## What to work on
In the material below, find the span from the line with "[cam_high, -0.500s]" to the line with "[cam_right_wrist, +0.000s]" and transcribe only those lines, exactly, ends included, without the pictures.

##### Dataset section #####

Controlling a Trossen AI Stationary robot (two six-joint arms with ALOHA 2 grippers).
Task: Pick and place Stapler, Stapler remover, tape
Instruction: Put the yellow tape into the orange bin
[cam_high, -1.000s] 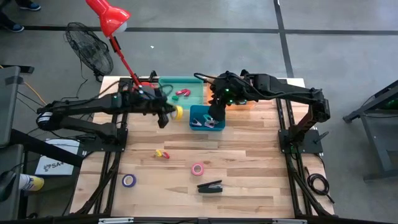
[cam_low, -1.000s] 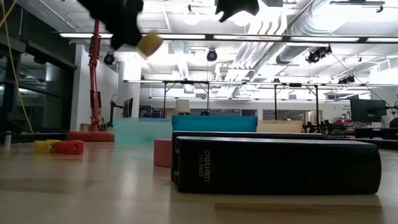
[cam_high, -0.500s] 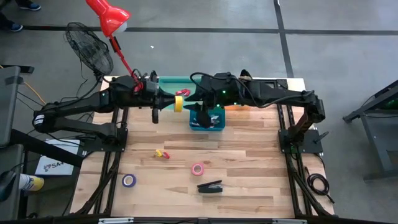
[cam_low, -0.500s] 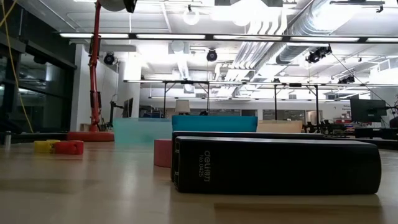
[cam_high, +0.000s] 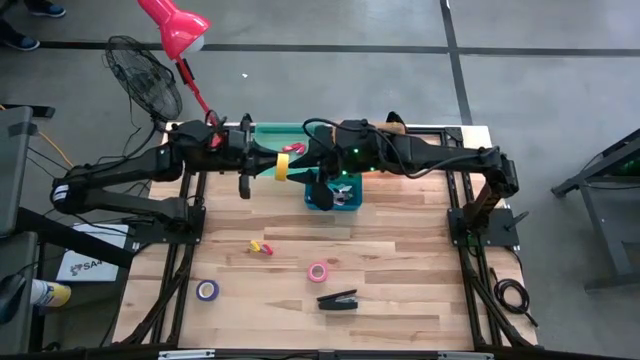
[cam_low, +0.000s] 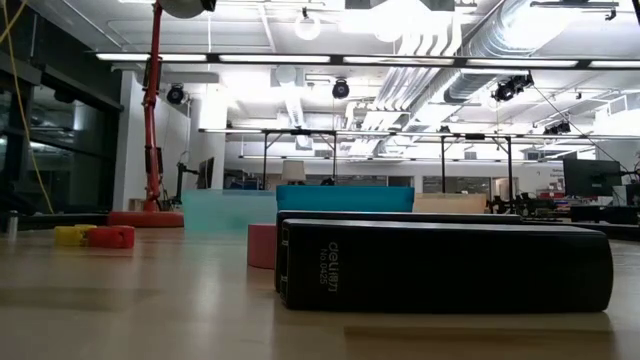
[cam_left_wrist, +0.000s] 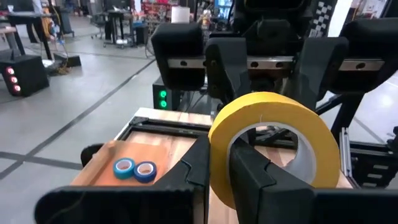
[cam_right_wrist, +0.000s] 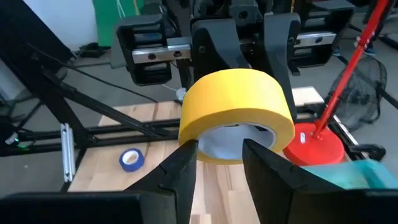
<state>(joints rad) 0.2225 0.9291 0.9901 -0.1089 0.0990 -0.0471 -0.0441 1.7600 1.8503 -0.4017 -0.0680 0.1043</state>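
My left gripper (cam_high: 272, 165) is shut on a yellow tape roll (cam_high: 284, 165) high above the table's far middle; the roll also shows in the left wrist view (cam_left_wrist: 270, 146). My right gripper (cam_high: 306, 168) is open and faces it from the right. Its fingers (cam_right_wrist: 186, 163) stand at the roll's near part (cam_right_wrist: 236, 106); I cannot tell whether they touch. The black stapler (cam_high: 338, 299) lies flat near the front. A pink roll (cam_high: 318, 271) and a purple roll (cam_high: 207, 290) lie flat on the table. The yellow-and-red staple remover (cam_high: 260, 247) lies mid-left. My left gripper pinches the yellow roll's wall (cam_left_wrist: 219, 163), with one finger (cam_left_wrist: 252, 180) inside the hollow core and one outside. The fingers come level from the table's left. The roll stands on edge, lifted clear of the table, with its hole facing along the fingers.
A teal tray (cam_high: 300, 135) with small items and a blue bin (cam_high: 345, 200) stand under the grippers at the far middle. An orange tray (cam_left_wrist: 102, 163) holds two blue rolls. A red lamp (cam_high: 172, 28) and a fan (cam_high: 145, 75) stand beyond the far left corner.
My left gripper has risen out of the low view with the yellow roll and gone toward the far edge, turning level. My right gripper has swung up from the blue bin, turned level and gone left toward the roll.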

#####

## Answer section
[cam_high, -0.500s] 
[cam_low, -0.500s] 
[cam_high, +0.000s] 
[cam_low, +0.000s] 
[cam_left_wrist, +0.000s] 
[cam_right_wrist, +0.000s] 

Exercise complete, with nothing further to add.